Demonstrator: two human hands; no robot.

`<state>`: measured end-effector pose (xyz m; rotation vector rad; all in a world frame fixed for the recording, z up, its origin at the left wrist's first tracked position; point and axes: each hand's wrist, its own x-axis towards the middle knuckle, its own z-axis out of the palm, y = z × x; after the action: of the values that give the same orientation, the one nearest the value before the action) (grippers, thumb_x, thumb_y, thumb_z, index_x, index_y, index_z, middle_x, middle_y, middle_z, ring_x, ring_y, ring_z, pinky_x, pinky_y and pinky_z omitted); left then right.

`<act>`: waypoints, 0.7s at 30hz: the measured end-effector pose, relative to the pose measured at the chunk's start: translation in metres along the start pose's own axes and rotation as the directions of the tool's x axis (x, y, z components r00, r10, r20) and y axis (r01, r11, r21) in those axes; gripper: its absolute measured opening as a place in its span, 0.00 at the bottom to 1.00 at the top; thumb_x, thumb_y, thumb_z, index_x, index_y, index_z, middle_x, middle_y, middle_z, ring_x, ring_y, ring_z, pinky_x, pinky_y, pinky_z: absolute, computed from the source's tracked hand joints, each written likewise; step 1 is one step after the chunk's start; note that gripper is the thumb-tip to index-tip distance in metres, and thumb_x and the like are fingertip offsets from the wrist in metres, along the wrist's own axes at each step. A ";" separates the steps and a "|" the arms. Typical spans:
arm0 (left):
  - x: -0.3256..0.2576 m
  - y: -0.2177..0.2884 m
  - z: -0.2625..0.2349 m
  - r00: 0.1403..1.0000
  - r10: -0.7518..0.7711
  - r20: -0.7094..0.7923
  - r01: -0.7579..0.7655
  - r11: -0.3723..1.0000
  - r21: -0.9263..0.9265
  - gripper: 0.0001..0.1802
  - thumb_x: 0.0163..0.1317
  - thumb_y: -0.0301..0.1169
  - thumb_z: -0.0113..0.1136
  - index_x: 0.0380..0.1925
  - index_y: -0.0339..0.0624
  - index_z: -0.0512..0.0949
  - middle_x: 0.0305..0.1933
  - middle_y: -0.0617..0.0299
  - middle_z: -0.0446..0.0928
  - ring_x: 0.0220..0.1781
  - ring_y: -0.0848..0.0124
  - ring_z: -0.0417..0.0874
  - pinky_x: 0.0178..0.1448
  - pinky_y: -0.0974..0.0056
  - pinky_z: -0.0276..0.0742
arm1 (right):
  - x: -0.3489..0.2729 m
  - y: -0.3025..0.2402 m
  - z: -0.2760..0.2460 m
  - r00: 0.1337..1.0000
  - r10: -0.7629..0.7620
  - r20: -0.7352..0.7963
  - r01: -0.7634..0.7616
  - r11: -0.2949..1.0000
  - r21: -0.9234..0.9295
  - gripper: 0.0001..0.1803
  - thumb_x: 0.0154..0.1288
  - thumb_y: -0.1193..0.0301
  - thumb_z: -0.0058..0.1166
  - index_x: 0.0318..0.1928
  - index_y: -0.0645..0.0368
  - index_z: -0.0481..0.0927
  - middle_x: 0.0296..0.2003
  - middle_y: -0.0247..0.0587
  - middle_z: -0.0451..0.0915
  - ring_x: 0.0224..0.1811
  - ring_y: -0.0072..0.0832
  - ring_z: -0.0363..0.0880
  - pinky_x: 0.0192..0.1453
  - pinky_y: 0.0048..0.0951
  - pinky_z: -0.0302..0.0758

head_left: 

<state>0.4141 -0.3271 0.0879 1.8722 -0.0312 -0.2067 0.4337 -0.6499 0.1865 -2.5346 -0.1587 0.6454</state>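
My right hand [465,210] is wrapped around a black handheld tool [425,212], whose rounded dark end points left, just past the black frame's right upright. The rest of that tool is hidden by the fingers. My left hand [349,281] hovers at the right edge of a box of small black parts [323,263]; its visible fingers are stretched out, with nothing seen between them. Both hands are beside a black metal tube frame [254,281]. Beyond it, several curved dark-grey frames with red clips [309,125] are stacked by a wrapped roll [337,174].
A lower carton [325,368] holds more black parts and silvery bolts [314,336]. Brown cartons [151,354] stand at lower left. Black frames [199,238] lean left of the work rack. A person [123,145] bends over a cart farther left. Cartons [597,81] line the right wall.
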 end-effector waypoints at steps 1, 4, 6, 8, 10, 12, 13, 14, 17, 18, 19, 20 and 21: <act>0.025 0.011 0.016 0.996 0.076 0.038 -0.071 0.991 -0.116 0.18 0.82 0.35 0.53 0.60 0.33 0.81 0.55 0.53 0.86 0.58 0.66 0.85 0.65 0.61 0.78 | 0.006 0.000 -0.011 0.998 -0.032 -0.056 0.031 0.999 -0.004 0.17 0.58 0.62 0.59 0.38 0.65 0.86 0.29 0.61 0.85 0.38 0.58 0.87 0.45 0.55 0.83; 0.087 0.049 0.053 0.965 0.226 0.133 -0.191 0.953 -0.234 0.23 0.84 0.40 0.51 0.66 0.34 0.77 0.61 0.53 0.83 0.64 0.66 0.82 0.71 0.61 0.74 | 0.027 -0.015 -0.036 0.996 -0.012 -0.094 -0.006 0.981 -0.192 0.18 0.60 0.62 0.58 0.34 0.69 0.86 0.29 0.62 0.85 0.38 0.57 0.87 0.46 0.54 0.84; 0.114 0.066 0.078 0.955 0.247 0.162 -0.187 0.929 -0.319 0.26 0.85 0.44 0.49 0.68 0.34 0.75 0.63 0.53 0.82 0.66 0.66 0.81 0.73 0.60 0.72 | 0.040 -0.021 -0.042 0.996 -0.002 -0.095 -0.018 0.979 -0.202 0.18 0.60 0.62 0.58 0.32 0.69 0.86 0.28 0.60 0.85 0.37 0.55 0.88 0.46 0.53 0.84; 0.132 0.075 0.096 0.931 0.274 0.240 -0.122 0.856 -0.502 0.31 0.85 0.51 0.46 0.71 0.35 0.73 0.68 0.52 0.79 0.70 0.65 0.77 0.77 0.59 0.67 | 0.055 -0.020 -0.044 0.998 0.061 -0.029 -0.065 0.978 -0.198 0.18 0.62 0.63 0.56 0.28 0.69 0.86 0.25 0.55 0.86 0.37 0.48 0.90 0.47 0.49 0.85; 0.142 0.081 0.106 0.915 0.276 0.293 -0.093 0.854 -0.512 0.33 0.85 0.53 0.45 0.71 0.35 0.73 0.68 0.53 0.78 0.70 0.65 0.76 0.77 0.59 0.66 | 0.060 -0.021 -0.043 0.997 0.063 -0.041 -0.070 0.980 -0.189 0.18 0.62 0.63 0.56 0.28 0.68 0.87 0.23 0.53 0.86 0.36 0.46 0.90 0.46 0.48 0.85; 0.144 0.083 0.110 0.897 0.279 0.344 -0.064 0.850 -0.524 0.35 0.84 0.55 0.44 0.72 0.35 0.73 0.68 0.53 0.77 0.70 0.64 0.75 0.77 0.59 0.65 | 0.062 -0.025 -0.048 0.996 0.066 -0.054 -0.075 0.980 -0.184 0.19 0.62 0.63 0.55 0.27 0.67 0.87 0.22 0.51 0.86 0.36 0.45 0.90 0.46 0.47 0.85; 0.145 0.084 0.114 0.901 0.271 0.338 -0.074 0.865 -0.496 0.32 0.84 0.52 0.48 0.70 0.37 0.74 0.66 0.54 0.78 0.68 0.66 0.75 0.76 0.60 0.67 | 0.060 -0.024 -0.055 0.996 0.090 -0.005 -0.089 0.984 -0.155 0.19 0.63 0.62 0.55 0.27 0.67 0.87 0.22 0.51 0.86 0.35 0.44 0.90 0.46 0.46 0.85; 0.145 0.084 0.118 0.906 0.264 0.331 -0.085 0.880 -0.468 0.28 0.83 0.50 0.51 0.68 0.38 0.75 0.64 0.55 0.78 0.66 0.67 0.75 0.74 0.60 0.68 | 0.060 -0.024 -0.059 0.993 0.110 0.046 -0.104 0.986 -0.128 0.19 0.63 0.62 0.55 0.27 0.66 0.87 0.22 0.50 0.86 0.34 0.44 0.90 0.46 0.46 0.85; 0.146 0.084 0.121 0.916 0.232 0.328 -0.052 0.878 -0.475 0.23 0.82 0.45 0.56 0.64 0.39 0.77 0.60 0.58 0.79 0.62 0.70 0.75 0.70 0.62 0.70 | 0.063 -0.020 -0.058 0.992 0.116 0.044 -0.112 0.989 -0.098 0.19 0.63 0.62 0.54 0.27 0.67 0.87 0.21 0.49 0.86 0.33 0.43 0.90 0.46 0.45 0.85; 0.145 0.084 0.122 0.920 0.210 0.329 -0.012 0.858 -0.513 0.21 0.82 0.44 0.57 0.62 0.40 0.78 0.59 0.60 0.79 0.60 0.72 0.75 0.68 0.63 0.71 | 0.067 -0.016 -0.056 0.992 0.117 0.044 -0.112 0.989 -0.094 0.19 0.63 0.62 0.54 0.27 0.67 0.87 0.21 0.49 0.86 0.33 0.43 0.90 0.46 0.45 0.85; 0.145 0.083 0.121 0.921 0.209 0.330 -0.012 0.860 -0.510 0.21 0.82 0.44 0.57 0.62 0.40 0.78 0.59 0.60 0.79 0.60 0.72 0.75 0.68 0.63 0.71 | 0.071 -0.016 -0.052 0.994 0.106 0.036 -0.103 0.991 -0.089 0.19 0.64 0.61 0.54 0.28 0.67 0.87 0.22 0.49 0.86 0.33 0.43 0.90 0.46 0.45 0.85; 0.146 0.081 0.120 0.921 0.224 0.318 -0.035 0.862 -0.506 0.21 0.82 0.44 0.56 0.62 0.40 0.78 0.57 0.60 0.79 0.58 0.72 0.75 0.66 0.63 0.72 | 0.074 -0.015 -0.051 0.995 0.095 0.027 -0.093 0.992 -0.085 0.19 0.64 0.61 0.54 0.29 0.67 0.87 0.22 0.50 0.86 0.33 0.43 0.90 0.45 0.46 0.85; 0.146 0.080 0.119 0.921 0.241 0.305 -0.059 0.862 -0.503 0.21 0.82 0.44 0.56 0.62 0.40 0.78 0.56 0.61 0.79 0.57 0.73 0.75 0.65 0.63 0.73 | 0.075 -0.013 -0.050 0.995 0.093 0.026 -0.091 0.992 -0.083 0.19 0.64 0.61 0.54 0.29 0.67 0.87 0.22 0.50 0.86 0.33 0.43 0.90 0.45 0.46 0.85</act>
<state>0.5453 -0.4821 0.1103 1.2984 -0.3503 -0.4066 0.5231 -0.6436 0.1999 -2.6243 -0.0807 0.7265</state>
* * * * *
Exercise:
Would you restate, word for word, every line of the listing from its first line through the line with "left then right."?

Exercise result:
Demonstrator: two human hands; no robot.

`<state>`: measured end-effector pose (xyz m; rotation vector rad; all in a world frame fixed for the recording, z up, its origin at the left wrist's first tracked position; point and axes: each hand's wrist, its own x-axis towards the middle knuckle, its own z-axis out of the palm, y = z × x; after the action: of the values that give the same orientation, the one nearest the value before the action) (grippers, thumb_x, thumb_y, thumb_z, index_x, index_y, index_z, middle_x, middle_y, middle_z, ring_x, ring_y, ring_z, pinky_x, pinky_y and pinky_z omitted); left then right.

This exercise calls for no further output.